Entre especialistas, o sucesso do medicamento passa pela relação custo-benefício e pela tradição de longa data. “Dorflex vende mais porque uma cartela vem com dez comprimidos e é mais barata do que outros analgésicos”, diz a neurologista Carla. Para consumidores como Rosalia, essa relação ficou mais atrativa neste ano, quando a Sanofi aumentou de 30 para 36 a quantidade de comprimidos em uma caixa. “Fiz um tratamento por três anos, mas não pude continuar por questões financeiras. É muito mais barato comprar uma cartela de Dorflex do que pagar R$ 200 no remédio indicado pelo médico”, conta Rosalia. A neurologista Thais atribui o sucesso da droga à própria história do medicamento, que está há 45 anos no mercado. “As pessoas só conhecem analgésico para tratar a dor de cabeça e acabam aderindo pela propaganda boca a boca mesmo”, diz ela.

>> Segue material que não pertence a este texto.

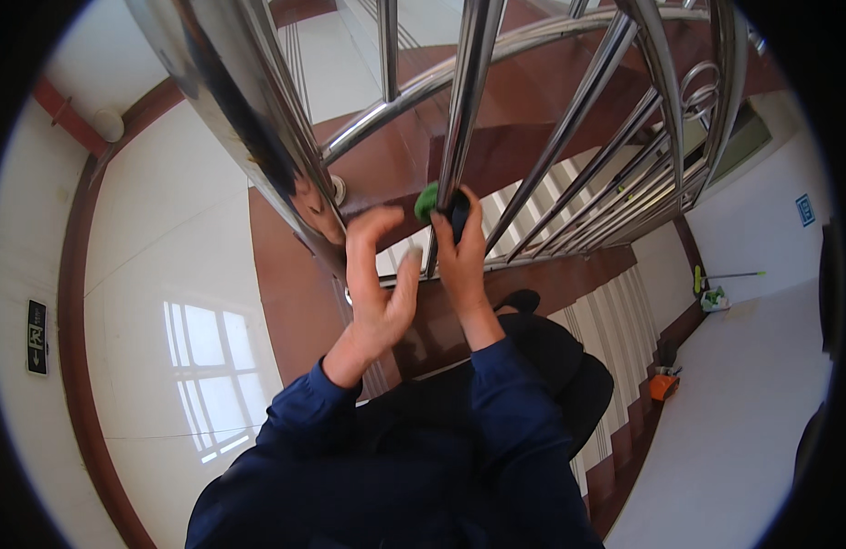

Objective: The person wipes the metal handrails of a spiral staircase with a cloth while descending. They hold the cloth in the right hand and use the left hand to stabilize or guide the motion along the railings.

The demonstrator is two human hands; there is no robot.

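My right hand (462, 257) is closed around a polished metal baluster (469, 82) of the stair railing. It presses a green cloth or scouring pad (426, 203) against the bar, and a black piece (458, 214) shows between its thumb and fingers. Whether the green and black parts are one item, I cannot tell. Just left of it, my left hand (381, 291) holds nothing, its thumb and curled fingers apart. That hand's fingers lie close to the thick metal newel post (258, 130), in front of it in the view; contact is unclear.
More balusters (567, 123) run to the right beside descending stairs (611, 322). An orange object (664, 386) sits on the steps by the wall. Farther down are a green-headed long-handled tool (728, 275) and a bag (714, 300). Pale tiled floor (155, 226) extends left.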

Foi assim que a estudante Angélica Silva, de 27 anos, começou a tomar Dorflex. A indicação veio da irmã, que usava quando tinha ressaca. Com o tempo, Angélica percebeu que o remédio a deixava mais disposta. “Passei a tomar um por dia, mas depois um só não fazia mais efeito. Aumentei a dosagem para dois, depois três, depois quatro. Quando abri o quinto comprimido, me dei conta do que estava fazendo e decidi não tomar”, conta ela. Atualmente, Angélica evita qualquer tipo de medicamento e prefere esperar a dor passar, mesmo que persista por dias seguidos.A neurologista Thais ressalta que a dor de cabeça é um sintoma e não a doença em si. Quando ocorre toda semana, a médica recomenda suspender os medicamentos e consultar um especialista. O clínico geral Lichtenstein diz que o histórico de cada paciente é importante. “São medicamentos que precisam ser individualizados, considerando os remédios de uso contínuo que a pessoa já toma”, orienta.